## Work to be completed
Set down the lines of the data exactly, starting at the first and stopping after the line containing "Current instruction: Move".

## Stored items
+ + + + + + +
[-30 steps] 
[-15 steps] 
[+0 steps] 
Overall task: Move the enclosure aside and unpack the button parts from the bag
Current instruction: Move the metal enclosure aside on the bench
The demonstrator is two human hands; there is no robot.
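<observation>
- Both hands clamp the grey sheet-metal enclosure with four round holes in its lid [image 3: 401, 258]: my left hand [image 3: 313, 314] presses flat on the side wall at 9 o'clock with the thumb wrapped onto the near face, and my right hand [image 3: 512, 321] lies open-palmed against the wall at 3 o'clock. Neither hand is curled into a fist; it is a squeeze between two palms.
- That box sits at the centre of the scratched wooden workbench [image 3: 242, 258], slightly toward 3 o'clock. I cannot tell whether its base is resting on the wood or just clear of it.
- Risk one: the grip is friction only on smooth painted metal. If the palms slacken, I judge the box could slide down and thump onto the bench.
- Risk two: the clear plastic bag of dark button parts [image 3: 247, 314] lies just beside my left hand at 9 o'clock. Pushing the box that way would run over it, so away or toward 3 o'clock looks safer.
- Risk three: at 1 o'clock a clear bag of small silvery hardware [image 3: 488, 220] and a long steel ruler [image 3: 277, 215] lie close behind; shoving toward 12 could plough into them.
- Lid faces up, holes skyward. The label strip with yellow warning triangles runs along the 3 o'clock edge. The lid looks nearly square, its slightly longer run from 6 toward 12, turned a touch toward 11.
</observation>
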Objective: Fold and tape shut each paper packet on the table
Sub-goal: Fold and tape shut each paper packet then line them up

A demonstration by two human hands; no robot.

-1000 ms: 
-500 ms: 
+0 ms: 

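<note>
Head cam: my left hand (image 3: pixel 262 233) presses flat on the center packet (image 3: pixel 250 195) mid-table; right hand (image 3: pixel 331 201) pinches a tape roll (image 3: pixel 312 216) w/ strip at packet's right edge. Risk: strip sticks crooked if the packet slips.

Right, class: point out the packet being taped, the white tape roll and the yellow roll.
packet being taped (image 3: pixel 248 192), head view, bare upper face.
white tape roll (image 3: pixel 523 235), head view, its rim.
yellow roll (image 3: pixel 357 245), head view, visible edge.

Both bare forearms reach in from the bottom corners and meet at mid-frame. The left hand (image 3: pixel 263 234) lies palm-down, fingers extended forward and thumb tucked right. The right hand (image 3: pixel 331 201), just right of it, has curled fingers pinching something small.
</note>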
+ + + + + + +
## Completed exercise
[-30 steps] 
[-15 steps] 
[+0 steps] 
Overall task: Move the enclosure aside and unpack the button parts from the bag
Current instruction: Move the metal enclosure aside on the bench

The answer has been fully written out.